Empieza a dolerme la tripa. Un soldado de la compañía, que debe sentirse como yo, hace chascarrillos inocentes para distraernos. Va clareando. El oficial ordena que los vencidos se levanten. Algunos de ellos no lo hacen. Uno replica: tú no me mandas. El oficial no responde. Ordena al retén que les pongan en pie. Hay demasiadas armas para que ellos intenten un forcejeo estéril. La mayoría adoptan una actitud de indolencia. El que ha saltado antes arrastra a unos pocos a manifestar el desprecio y la insumisión. Pronto están todos de espaldas a la cerámica. Uno decide de pronto que no quiere ser ejecutado así. Lo expresa: si me matáis no quiero veros, me dais asco. Otro dice que él sí, que quiere mirar con odio a los verdugos. Lo dice de este modo retórico, como si se tratara de un mitin. En cierto modo lo es. Son las últimas palabras que puede permitirse. Me he colocado bastante atrás del piquete, quiero evitar que mi amigo me identifique. 

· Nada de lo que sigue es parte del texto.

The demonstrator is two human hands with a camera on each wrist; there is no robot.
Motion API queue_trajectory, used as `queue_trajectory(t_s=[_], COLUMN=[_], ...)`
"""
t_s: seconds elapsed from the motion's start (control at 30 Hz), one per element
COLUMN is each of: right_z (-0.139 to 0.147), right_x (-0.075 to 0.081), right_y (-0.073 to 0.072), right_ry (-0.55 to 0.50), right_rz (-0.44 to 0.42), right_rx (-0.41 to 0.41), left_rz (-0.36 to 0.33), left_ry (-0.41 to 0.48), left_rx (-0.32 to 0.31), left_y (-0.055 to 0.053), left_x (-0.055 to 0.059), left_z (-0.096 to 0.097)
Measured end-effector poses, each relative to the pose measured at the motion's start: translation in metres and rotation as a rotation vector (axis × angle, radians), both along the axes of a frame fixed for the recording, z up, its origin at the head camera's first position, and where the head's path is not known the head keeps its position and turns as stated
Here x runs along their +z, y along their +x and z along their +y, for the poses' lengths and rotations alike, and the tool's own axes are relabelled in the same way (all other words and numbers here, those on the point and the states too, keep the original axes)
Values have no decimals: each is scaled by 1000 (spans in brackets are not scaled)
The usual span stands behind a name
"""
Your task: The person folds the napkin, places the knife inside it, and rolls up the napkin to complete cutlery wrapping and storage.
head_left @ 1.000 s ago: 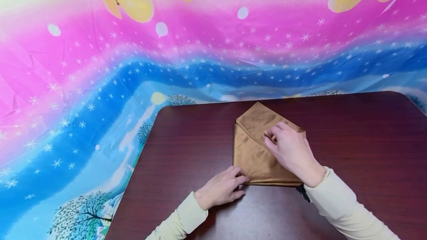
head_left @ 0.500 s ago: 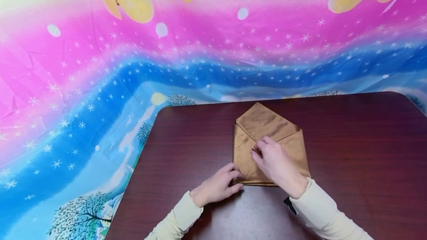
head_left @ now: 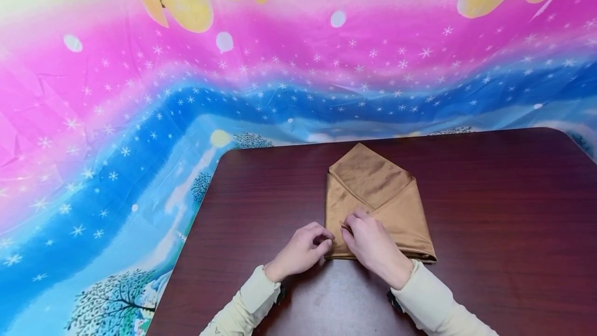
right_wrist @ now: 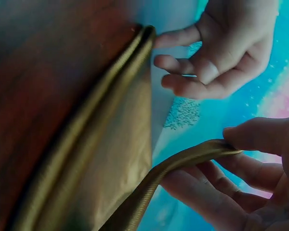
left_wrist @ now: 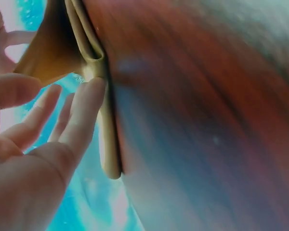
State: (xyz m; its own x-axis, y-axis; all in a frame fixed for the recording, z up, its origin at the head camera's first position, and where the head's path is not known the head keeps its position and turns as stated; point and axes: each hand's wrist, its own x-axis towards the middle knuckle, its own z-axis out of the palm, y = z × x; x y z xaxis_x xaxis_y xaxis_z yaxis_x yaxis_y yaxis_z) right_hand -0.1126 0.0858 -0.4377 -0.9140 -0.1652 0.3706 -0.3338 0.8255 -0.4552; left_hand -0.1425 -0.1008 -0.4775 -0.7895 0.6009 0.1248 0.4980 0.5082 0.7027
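Observation:
A golden-brown satin cloth (head_left: 359, 170) lies folded in an envelope-like shape, its point toward the far side of the table. My right hand (head_left: 375, 242) pinches a loose flap (right_wrist: 183, 159) of it between thumb and fingers, lifted off the layers below near the cloth's middle left. At the near left corner is my left hand (head_left: 298, 248), fingers loosely extended. One of its fingertips presses the folded edge (left_wrist: 111, 154) in the left wrist view. From the right wrist view, the same corner (right_wrist: 147, 36) shows stacked folds.
The cloth lies on a dark red-brown wooden table (head_left: 489, 211) with rounded corners. Behind and to the left hangs a pink and blue printed backdrop (head_left: 280, 66) with snowflakes. Cream sleeves (head_left: 426, 294) cover both forearms.
My right hand has drawn the pinched flap left and toward me across the cloth, uncovering its right side. The left hand has shifted slightly left at the near corner.

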Motion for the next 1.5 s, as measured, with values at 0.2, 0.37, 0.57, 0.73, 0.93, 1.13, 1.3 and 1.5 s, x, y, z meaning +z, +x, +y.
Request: queue_trajectory(t_s=[0.2, 0.37, 0.57, 0.73, 0.93, 1.13, 1.3, 1.5], right_z=[-7, -12, -17, -21, -22, -19, -9, 21], right_x=[-15, -24, -27, -27, -28, -22, -16, -9], right_y=[1, 5, 10, 15, 18, 21, 21, 14], right_ry=[27, 67, 133, 187, 245, 212, 154, 151], right_rz=[24, 25, 29, -28, -37, -92, -126, -145], right_rx=[25, 43, 33, 12, 17, 52, 85, 48], left_rz=[-78, -113, -183, -243, -224, -199, -204, -173], left_ry=[-7, -15, -2, 6, 1, -2, 7, 5], left_rx=[88, 130, 120, 114, 105, 113, 119, 125], left_y=[-3, -3, -3, -2, -3, -4, -2, -1], left_x=[0, 2, 1, 0, -1, -2, -3, -4], left_z=[2, 6, 7, 7, 8, 9, 8, 7])
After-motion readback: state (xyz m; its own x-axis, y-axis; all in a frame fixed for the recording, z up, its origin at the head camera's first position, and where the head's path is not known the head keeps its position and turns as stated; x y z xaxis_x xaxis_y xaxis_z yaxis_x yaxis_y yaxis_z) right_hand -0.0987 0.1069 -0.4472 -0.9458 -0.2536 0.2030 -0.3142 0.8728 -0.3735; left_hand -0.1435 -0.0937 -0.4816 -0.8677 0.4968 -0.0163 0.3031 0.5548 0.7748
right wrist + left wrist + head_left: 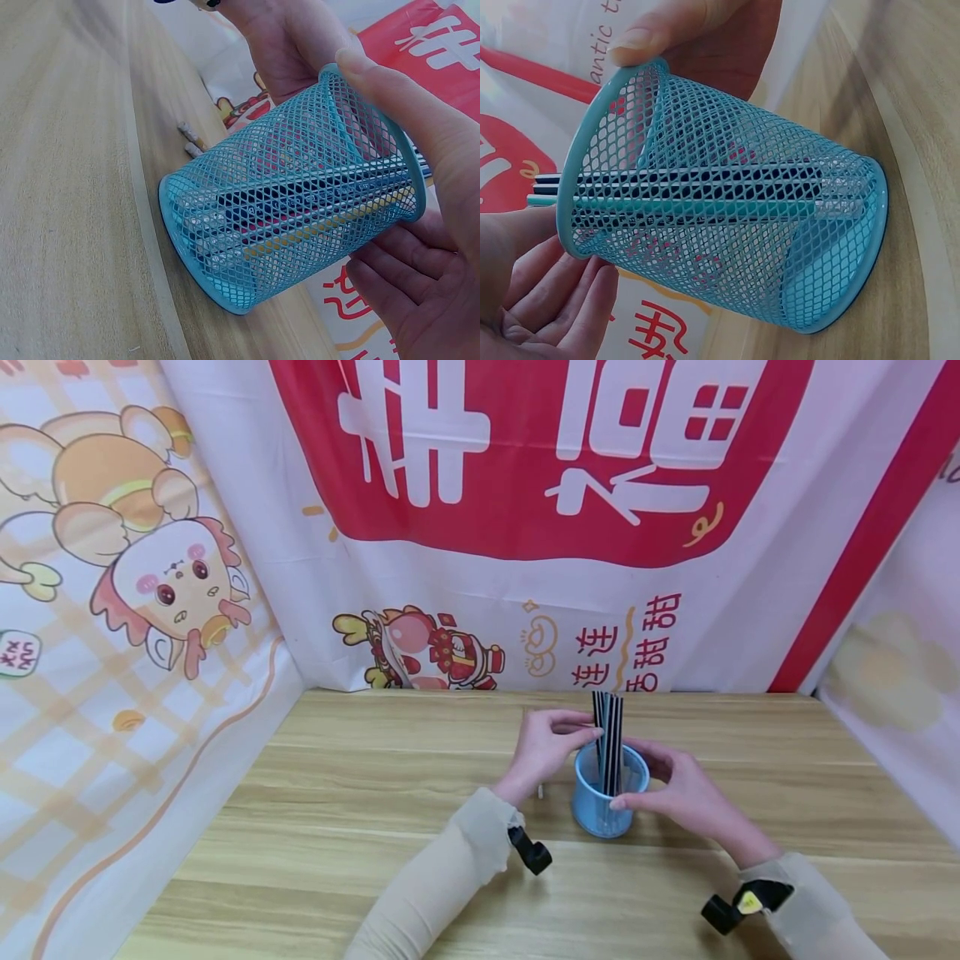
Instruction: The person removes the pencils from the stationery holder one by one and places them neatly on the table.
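Note:
A light-blue mesh pen holder [603, 814] stands upright on the table. Several slim dark pens [613, 743] rise from it, with clear lower ends visible through the mesh in both wrist views. My right hand [686, 789] grips the holder from the right, thumb on the near rim and fingers round the far side. From the left, my left hand [547, 747] reaches over the rim, its thumb tip right at the pens. Fairly straight fingers [581, 315] of that hand extend past the holder in the left wrist view.
Two short stubby pieces [190, 136] lie on the table [360, 777] beside the holder, to its left in the head view. A printed cloth [495, 585] hangs along the back edge, and another with cartoon figures [172, 585] borders the left side.

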Available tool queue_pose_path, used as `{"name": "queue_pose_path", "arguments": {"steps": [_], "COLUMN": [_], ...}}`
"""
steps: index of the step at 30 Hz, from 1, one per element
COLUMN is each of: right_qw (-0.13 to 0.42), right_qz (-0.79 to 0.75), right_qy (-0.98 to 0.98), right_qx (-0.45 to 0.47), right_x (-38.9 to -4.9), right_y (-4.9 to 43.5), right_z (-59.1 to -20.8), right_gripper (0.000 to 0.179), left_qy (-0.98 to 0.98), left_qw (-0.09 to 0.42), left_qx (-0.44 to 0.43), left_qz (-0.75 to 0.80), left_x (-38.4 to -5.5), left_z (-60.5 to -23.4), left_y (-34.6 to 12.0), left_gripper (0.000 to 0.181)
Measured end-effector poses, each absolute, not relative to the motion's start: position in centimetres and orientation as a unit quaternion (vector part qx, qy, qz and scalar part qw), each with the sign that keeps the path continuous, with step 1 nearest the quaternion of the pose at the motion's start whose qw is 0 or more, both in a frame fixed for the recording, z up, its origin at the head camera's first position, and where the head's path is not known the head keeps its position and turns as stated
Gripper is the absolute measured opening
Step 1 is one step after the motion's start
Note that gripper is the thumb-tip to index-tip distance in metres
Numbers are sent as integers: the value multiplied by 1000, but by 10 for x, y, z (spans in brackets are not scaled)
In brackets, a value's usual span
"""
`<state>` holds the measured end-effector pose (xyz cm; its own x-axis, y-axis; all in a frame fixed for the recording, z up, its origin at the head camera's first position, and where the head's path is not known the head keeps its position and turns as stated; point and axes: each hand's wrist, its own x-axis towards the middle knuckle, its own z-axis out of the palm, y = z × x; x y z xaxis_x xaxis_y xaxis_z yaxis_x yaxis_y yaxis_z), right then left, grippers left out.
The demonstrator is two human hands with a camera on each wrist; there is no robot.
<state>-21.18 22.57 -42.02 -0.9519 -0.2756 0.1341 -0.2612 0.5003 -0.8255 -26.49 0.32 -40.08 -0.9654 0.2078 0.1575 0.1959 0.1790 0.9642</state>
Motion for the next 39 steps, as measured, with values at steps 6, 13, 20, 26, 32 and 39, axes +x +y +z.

El alba permite ya el acto luctuoso. Es triste que algo tan bello y estimulante como un amanecer, símbolo siempre de la vida natural que nace cada día, se frustre con este crimen. Me bloqueo. He pensado en la palabra crimen, luego me estoy diciendo a mí mismo que eso es lo que vamos a cometer. Y yo, el soldado de mejor puntería, seré un asesino. Aunque luego me alaben los compañeros y hagan figurar el gesto del deber cumplido en mi hoja de servicios. La fila de los condenados es desigual. Todos tiemblan. Nosotros también, pero para ellos no hay esperanza. Un hombre en el extremo solloza, algunos escupen amargamente, varios más mascullan insultos. De frente o de espaldas, el frío ya les derriba antes de que suene la descarga. Mi amigo ha dado un paso al frente. Me mira fijamente. Sus labios pronuncian algo imperceptible, solo destinado a mí. El pelotón se ha preparado. El oficial, con voz aguardentosa, decide. Pronuncia el ritual fatídico de estos casos. Todos apuntamos. Mi amigo me sigue mirando. Desearía gritar, reclamar mi intervención. Tiene los ojos brillantes pero no emiten odio. Me protege y tengo la sensación de que siente lástima por mí. La descarga abate a todos los hombres. Mi amigo cae también. Yo no he disparado. Mi dedo ha traicionado al gatillo.